You’re probably going to hear a lot about LiFi technology in a few coming months, so it’s better you get acquainted with what it’s all about. In simple words, it is a wireless technology that transmits high-speed data using visible light communication (VLC). Scientists achieved speeds of 224 gigabits per second in the lab using Li-Fi earlier in 2016, that’s 18 movies of 1.5 GB each being downloaded every single second. Now, try to imagine what that kind of internet speed could do for you!
Li-Fi was invented by Harald Haas from the University of Edinburgh, Scotland back in 2011, when he demonstrated for the first time that by flickering the light from a single LED, he could transmit far more data than a cellular tower. Now, it is out of the lab for the first time, and used in offices and industrial environments in Tallinn, Estonia, which have reported that they have achieved data transmission at 1GB per second – that’s 100 times faster than current average Wi-Fi speeds.
“We are doing a few pilot projects within different industries where we can utilise the VLC (visible light communication) technology,” Deepak Solanki, CEO of Estonian tech company, Velmenni, told IBTimes UK.
“Currently we have designed a smart lighting solution for an industrial environment where the data communication is done through light. We are also doing a pilot project with a private client where we are setting up a Li-Fi network to access the Internet in their office space.”
The benefits of Li-Fi over Wi-Fi, other than potentially much faster speeds, is that because light cannot pass through walls, it makes it a whole lot more secure.
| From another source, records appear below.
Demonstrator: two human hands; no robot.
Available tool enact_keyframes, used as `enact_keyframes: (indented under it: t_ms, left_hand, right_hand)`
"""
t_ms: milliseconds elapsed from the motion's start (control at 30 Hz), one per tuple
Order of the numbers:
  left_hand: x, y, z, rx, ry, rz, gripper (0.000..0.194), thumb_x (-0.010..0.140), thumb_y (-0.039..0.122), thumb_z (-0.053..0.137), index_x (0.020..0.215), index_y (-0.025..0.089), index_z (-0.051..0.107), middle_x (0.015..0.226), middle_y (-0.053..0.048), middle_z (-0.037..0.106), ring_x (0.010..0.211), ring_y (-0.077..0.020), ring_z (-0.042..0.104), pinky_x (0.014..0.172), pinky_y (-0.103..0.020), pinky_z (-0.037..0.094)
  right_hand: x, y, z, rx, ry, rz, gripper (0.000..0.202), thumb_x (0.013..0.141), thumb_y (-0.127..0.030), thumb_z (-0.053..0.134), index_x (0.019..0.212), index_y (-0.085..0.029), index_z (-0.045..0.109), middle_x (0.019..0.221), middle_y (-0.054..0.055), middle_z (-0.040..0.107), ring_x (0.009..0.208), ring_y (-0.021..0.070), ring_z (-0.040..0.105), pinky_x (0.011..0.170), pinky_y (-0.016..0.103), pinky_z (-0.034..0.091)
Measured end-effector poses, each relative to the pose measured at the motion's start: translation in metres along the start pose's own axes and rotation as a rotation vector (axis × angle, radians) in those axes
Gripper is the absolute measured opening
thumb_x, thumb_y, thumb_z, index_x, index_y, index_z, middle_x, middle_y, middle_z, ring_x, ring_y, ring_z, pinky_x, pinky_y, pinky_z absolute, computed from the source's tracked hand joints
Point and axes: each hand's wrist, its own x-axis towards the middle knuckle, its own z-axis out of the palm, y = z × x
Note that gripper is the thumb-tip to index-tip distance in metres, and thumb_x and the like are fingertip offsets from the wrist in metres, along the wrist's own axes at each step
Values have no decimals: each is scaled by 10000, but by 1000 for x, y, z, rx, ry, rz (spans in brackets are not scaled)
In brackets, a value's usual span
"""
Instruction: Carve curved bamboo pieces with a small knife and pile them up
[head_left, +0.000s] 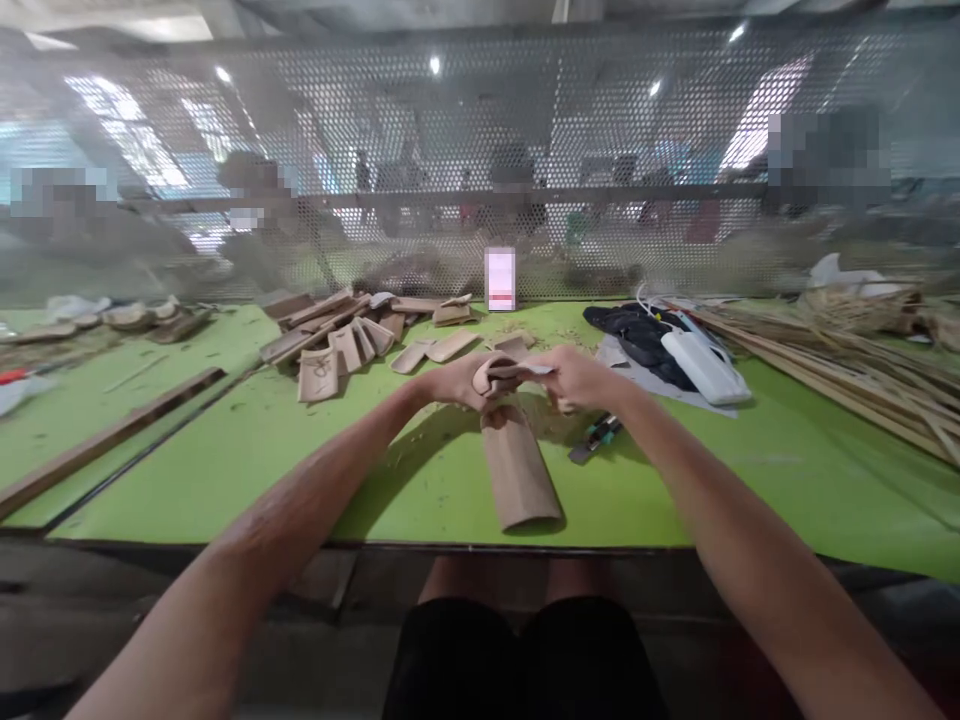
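My left hand (456, 382) is closed around a pale, curved piece of bamboo (491, 374) above the middle of the table. My right hand (577, 378) pinches a thin greyish sheet (538, 370) against that piece's right side; its kind is unclear. Beneath both hands a wider, arched bamboo slab (521, 470) lies on the green tabletop, one end toward me. To the right of the slab rests a utility knife (596, 438), below my right hand. The fingertips of both hands are partly hidden.
Cut bamboo pieces (345, 345) lie heaped at back left. A phone (500, 279) stands against the perforated metal screen (420, 150), with people behind it. At right are a black cloth (637, 340), a white power bank (705, 367) and long bamboo strips (840, 370). A long wooden bar (112, 440) lies left.
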Motion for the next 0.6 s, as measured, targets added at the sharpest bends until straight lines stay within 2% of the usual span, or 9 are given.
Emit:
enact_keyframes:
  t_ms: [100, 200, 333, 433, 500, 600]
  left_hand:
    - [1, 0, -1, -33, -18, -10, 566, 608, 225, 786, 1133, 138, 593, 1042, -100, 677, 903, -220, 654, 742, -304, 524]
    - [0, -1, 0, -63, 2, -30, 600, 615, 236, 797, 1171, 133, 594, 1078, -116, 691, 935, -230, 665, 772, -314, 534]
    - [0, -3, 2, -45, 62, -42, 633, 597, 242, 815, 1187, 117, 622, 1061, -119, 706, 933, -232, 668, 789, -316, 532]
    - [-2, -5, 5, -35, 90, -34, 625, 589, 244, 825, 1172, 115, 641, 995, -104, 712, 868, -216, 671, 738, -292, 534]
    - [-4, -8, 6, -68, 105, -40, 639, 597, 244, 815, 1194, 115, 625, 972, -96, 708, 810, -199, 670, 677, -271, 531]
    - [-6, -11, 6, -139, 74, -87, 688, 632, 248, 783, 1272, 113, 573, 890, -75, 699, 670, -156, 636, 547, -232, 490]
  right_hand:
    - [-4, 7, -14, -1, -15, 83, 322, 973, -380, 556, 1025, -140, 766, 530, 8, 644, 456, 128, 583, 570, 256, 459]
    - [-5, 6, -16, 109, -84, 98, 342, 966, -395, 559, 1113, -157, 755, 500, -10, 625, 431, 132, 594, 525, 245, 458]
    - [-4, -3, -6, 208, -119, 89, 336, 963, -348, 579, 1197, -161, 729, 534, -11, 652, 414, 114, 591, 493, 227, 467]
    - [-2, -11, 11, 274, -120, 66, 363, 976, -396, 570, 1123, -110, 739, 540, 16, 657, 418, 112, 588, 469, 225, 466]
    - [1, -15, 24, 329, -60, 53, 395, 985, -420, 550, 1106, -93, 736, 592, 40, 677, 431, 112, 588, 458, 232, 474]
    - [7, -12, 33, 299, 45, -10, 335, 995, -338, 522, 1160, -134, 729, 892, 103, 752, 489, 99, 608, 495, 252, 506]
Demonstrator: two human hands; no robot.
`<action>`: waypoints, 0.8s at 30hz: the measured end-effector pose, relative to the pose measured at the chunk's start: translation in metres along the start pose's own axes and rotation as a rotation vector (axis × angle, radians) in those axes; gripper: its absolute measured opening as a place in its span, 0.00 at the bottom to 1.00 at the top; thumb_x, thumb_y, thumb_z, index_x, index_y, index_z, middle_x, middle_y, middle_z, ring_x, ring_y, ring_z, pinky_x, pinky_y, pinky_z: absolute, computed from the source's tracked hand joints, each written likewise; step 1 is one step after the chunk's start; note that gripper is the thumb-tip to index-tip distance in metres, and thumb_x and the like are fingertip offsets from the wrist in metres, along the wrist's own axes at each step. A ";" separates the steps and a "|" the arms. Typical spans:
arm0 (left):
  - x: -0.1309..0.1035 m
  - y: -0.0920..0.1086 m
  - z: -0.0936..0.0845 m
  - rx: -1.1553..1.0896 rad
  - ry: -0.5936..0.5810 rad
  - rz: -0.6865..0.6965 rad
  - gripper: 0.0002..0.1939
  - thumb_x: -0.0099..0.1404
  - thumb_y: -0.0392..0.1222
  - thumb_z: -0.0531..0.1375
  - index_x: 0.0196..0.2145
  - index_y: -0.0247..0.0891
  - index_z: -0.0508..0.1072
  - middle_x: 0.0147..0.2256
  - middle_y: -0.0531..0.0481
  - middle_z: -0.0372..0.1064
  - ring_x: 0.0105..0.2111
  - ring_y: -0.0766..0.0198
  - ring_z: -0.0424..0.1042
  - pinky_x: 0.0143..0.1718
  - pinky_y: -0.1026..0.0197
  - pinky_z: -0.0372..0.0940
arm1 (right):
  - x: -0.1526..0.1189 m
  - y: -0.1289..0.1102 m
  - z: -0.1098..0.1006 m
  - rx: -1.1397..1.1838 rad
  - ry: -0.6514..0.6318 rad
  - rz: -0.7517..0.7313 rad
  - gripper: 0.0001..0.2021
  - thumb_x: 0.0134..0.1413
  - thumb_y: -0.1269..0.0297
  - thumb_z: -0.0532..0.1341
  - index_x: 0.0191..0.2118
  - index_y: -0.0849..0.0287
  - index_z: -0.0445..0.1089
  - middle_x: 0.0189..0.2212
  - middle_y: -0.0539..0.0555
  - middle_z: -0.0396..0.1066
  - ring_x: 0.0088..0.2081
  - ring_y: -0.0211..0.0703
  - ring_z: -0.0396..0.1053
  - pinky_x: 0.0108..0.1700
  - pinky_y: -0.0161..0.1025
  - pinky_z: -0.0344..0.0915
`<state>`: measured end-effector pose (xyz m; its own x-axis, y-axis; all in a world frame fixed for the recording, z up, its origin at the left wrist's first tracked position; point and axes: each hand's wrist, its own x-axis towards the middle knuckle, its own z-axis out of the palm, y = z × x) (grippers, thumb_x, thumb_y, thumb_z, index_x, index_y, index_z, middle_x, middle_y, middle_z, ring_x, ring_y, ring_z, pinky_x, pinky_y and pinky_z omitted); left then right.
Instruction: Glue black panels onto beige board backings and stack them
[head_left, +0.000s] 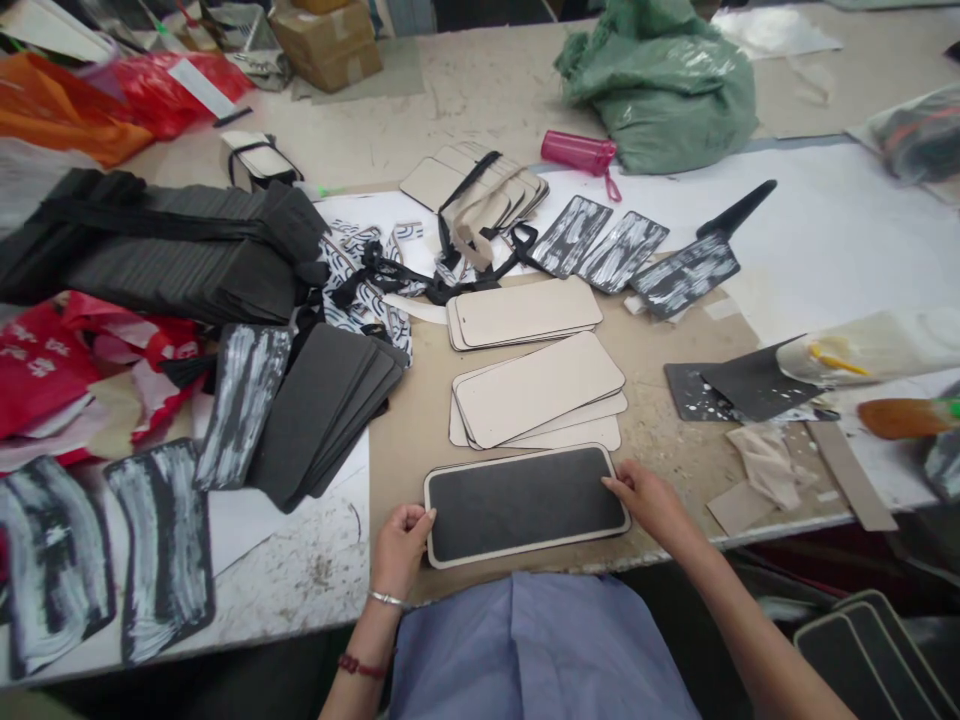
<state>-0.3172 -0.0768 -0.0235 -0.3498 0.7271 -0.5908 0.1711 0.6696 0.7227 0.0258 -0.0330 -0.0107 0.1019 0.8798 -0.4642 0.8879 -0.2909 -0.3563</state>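
Observation:
A dark rounded panel with a beige border point(525, 505) lies at the table's front edge, right before my body. My left hand point(403, 548) is closed on its left end, thumb on the border. At the other end my right hand point(646, 500) pinches the border, with thumb and finger over the black face. Just behind the panel rest several beige panels point(540, 390), slightly fanned. Farther back is another small pile of beige panels point(529, 312). To the left, dark grey panels point(319, 410) overlap in a spread stack.
Panels smeared with white point(161, 545) lie at left; more such smeared panels point(622, 250) lie back right. Bundled dark panels point(180, 250) stand behind at left. A brush point(900, 415), a translucent container point(862, 350), scraps point(765, 470), a pink bottle point(577, 152) and a green sack point(667, 90) occupy the right.

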 end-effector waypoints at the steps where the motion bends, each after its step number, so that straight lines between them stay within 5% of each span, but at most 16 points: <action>1: 0.000 0.001 0.000 0.005 0.008 0.002 0.20 0.41 0.57 0.61 0.19 0.35 0.65 0.16 0.55 0.60 0.18 0.70 0.58 0.18 0.67 0.55 | 0.000 0.002 0.001 -0.019 0.004 -0.001 0.10 0.47 0.57 0.52 0.22 0.55 0.55 0.18 0.49 0.62 0.22 0.39 0.61 0.26 0.34 0.52; 10: -0.003 0.010 0.003 0.013 0.083 -0.025 0.20 0.38 0.57 0.61 0.17 0.37 0.62 0.15 0.57 0.57 0.17 0.71 0.56 0.18 0.67 0.53 | 0.003 0.011 0.006 -0.111 -0.015 0.026 0.12 0.48 0.52 0.52 0.26 0.55 0.59 0.20 0.51 0.66 0.25 0.44 0.65 0.26 0.36 0.53; 16: -0.007 0.016 -0.005 0.059 0.128 0.024 0.19 0.41 0.57 0.59 0.21 0.38 0.64 0.18 0.53 0.63 0.21 0.65 0.63 0.25 0.61 0.60 | 0.008 0.005 -0.013 -0.119 -0.037 0.019 0.10 0.52 0.57 0.49 0.29 0.56 0.62 0.23 0.53 0.68 0.28 0.44 0.67 0.29 0.35 0.54; 20: 0.008 0.038 0.005 0.151 0.190 0.132 0.15 0.46 0.52 0.58 0.27 0.37 0.66 0.24 0.49 0.68 0.26 0.60 0.68 0.33 0.57 0.63 | 0.046 0.001 -0.039 -0.162 0.065 -0.013 0.12 0.53 0.59 0.48 0.31 0.59 0.63 0.27 0.56 0.69 0.31 0.45 0.67 0.32 0.37 0.56; 24: 0.041 0.071 0.034 0.205 0.147 0.233 0.17 0.48 0.45 0.57 0.35 0.35 0.67 0.33 0.43 0.69 0.32 0.59 0.69 0.37 0.56 0.62 | 0.104 -0.004 -0.055 -0.182 0.299 -0.031 0.17 0.53 0.60 0.50 0.43 0.67 0.63 0.40 0.64 0.67 0.41 0.48 0.65 0.41 0.38 0.57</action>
<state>-0.2885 0.0061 -0.0087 -0.4055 0.8446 -0.3497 0.4387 0.5154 0.7361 0.0574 0.0800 -0.0128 0.1767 0.9662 -0.1876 0.9553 -0.2142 -0.2036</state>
Hence, no more worries about your WiFi being used by unauthorized persons and no specific need for password protected access. Also, as Anthony Cuthbertson points out at IBTimes UK, this also means there’s less interference between devices.
You might be asking yourself now how all that flickering in an office environment wouldn’t drive you crazy; don’t worry – we’re talking LEDs that can be switched on and off at speeds imperceptible to the naked eye.